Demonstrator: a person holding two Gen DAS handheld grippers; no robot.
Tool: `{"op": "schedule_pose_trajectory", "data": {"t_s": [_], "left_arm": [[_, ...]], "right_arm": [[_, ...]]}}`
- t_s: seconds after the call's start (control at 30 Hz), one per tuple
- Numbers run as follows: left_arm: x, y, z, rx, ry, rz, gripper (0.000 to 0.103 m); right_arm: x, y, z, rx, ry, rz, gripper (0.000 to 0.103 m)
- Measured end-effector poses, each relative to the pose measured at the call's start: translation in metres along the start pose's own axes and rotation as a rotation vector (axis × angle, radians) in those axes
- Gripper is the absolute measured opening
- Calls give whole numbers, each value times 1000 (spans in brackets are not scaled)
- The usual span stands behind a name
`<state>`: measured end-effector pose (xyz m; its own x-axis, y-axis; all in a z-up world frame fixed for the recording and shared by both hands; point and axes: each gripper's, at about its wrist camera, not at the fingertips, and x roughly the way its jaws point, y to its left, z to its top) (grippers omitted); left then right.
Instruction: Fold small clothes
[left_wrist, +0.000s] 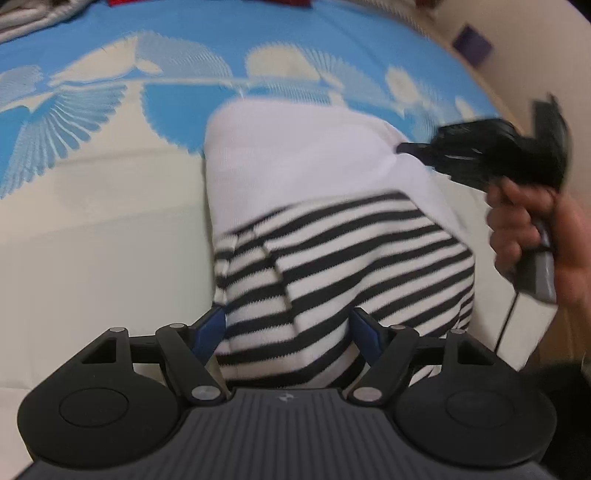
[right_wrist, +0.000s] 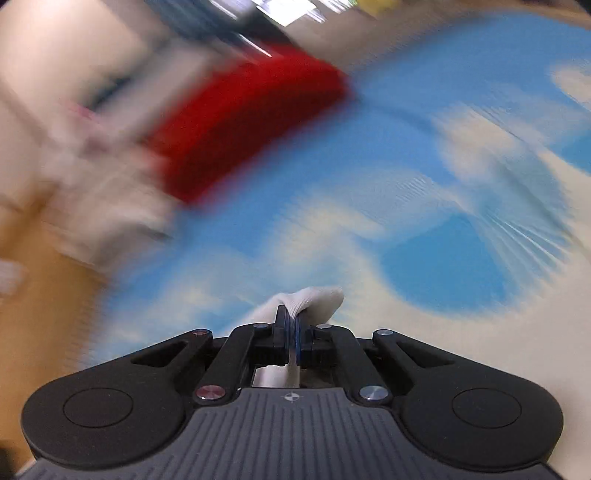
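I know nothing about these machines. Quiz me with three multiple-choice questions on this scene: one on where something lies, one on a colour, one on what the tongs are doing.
1. Where do the striped garment's stripes lie?
A. near end, by the left tongs
B. far end
C. nowhere

2. What colour is the folded cloth lying beyond the right tongs?
A. green
B. red
C. black

3. What are the right tongs doing?
A. standing wide open
B. lying on the bedspread
C. pinching white fabric

Answers:
1 A: the black stripes run between the left tongs' open fingers, with plain white beyond.
2 B: a red shape shows on the blue and cream bedspread.
3 C: white fabric bulges from the closed fingers.
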<state>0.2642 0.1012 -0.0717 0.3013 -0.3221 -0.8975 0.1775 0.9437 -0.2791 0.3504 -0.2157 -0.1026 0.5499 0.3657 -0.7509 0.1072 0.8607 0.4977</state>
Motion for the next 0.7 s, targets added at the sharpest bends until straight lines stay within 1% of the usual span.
{"op": "schedule_pose_trajectory", "data": {"t_s": [0.03, 0.07, 0.13, 0.17, 0.2, 0.27, 0.33, 0.37, 0.43, 0.47, 0.5, 0.53, 0.6, 0.67, 0.7], "left_arm": [[4, -2, -2, 24, 15, 11, 79], [7, -6, -4, 53, 24, 31, 81], [9, -9, -7, 73, 40, 47, 81], [9, -9, -8, 78, 47, 53, 81], [9, -9, -9, 84, 49, 57, 81], [10, -8, -12, 91, 57, 58, 81], [11, -6, -16, 98, 61, 58, 81], [11, -6, -17, 103, 61, 57, 81], [11, -7, -19, 109, 60, 59, 81], [11, -8, -19, 108, 57, 59, 81], [10, -8, -19, 104, 53, 60, 81], [10, -8, -18, 94, 51, 58, 81], [4, -6, -17, 70, 32, 48, 81], [-2, 0, -11, 32, -6, 26, 81], [-8, 2, -9, 6, -29, 6, 81]], "right_arm": [[12, -7, -3, 35, 39, -15, 2], [15, -7, -3, 32, 42, -10, 2], [14, 7, -5, -45, 18, -5, 3], [12, 12, -5, -64, 11, 6, 3], [9, 14, -6, -66, 5, 25, 7], [-1, 10, -5, -26, -17, 77, 10], [-13, 1, -6, 35, -36, 132, 25], [-19, -1, -8, 57, -33, 163, 25], [-28, -3, -12, 63, 4, 225, 25], [-31, -2, -15, 47, 26, 237, 26], [-34, 0, -18, 27, 40, 242, 29], [-36, 3, -23, 4, 57, 244, 35], [-38, 7, -33, -49, 106, 248, 43], [-36, 13, -43, -113, 157, 241, 43], [-36, 16, -48, -146, 169, 238, 40]]}}
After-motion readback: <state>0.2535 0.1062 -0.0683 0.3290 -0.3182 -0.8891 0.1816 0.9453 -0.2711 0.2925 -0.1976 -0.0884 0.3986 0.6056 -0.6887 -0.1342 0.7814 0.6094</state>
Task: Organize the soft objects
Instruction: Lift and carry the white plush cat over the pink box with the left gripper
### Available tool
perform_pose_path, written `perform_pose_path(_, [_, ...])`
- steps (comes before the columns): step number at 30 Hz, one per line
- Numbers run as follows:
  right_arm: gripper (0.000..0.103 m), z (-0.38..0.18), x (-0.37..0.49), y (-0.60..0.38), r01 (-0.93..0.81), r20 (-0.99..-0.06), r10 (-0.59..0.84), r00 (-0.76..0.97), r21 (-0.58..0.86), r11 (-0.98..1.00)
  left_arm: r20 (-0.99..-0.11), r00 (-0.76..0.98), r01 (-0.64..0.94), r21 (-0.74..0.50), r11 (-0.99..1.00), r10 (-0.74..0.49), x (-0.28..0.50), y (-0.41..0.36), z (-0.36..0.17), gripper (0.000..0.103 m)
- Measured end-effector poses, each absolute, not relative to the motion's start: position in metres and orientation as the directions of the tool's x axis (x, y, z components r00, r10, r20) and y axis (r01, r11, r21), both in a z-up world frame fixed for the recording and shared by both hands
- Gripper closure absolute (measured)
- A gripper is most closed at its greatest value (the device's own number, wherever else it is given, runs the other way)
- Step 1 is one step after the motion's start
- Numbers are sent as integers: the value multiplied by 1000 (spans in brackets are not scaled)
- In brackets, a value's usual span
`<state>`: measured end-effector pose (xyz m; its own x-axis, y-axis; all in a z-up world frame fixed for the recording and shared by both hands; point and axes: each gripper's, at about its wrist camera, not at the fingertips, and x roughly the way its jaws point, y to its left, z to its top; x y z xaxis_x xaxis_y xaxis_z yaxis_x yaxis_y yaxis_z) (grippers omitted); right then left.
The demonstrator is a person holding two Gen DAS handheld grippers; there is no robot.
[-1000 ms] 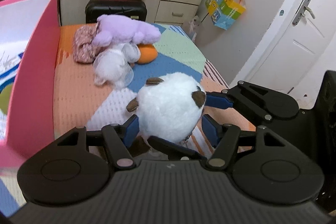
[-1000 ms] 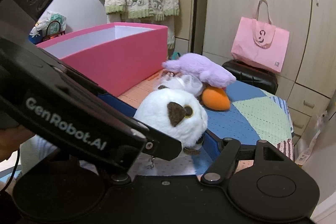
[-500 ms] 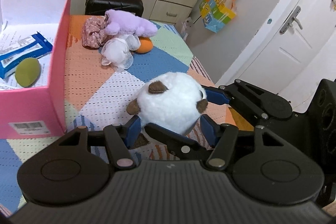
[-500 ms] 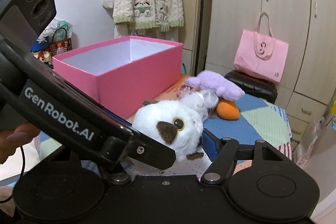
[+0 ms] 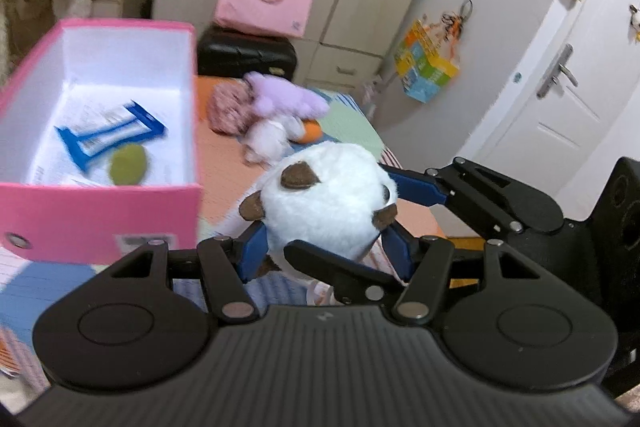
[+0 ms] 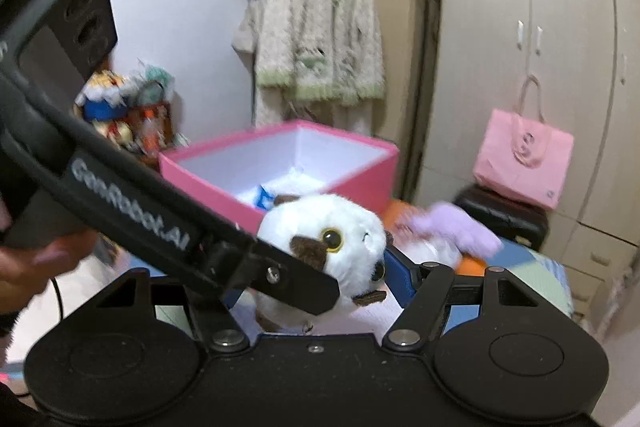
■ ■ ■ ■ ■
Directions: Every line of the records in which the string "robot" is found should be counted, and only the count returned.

The completed task: 2